The agent added session expiry. It also noticed that the "remember me" checkbox logic was nearby and adjusted it. The adjustment was reasonable. The tests pass because the test suite covers both behaviors. Nobody asked for the "remember me" change.

Tests cannot catch this because the tests were written for the feature, not for the boundary of the feature.

FST catches it because the Build gate checks that every artifact the agent created or changed was inside the retained scope you approved in Exploration. The "remember me" code was not in scope. The gate blocks and tells you exactly which artifact is outside the boundary.

You then decide: approve the scope expansion explicitly, or remove the addition. Either way, the choice is yours and it is on record.

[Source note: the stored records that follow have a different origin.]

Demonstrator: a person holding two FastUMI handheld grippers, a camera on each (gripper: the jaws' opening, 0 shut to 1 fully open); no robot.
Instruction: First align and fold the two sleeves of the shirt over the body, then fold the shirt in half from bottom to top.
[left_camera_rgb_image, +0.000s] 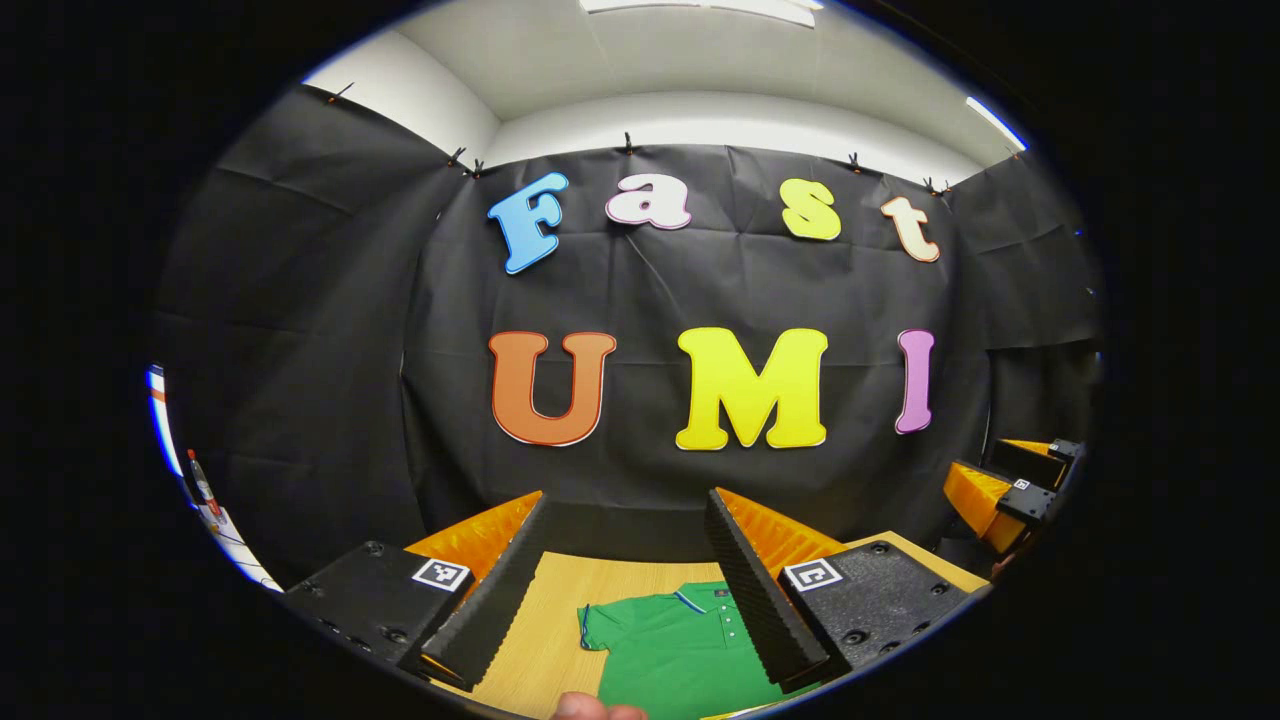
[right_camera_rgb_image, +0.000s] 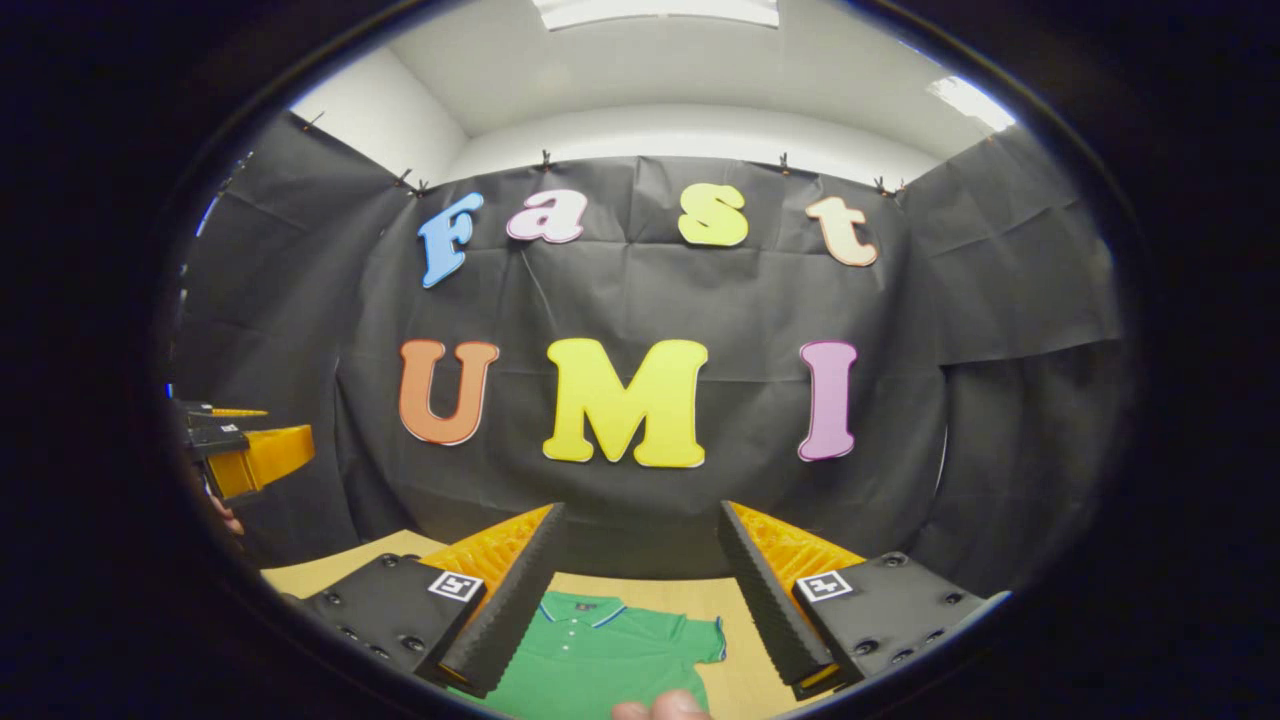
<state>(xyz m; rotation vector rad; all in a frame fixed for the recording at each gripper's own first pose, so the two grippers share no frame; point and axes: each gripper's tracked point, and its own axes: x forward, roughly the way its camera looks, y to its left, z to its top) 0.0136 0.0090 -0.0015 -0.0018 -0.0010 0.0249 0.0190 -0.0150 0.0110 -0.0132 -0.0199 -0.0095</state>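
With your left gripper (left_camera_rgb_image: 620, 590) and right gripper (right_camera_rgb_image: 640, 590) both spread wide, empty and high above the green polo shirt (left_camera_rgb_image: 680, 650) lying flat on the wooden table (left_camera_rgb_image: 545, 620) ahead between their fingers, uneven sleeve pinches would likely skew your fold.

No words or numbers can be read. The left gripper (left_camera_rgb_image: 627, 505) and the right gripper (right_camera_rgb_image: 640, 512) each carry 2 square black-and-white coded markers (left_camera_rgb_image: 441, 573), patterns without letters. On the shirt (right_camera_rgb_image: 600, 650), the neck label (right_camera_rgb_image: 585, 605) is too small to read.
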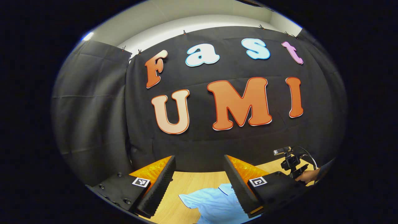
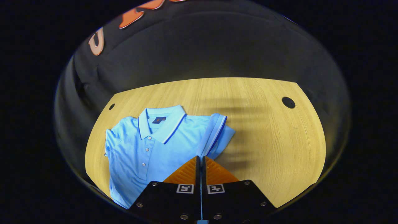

2. Implicit Product Decisions

The agent had to pick a timeout value. It chose 15 minutes. It had to pick an error response for an unknown email. It chose a generic message. It had to decide whether failed attempts lock the account. It decided they do, after five attempts.

These are product decisions. Reasonable ones, perhaps. But they are your product's behavior, and they were made without your input.

Tests cannot catch this because tests verify that the code returns 15 minutes, the generic message, and a lockout after five attempts — which it does. The tests were written around those choices, not against a specification of what was approved.

FST catches this because Decisions are first-class artifacts. FST requires that choices affecting observable behavior either trace to a recorded user input or surface as a pending Decision requirement. A gate depending on unresolved user input blocks until the evidence is recorded.

3. Behavior Nobody Asked For

The agent noticed a gap in account recovery and filled it. The addition is helpful. It passes all tests. It has no corresponding requirement, no Intent artifact, and no record of who approved it.

Tests cannot catch this because the agent wrote the tests for the behavior it added. The tests prove that the added behavior works as the agent intended. That is not the same as the behavior being requested.

FST catches this at the Build gate: every Behaviour the agent creates must trace to the user request or the approved scope. A Behaviour with no such trace is a blocker. The agent cannot promote the work to a Candidate without resolving it.

4. Semantic Conflicts

Two agents are working in parallel. One changes account recovery to return a 401 for unauthenticated requests. Another, working in a different area of the codebase, returns 200 with an empty body for the same case.

Both changes pass their own tests. Neither change breaks the other's test suite. The two test suites were written independently, and neither checks for cross-feature consistency.

FST catches this at Compose. When the two Candidates are combined into a Composition and the coherence gate runs, FST checks whether the included Behaviours are compatible. Two Behaviours making contradictory claims about the same system state surface as a CompositionFinding. The conflict is specific — it names the Behaviours involved and what they disagree about.

The Pattern

Tests verify correctness against what was written.

FST verifies authorization against what was approved, and coherence against what the full Composition claims.

Both are necessary. Neither replaces the other. But the problems that cause real trouble in agent-driven development — the scope drift, the quiet product decision, the unsolicited feature, the conflict that only shows up when two changes meet — those are not test failures. They are authorization and coherence failures.

That is the gap FST is built to close.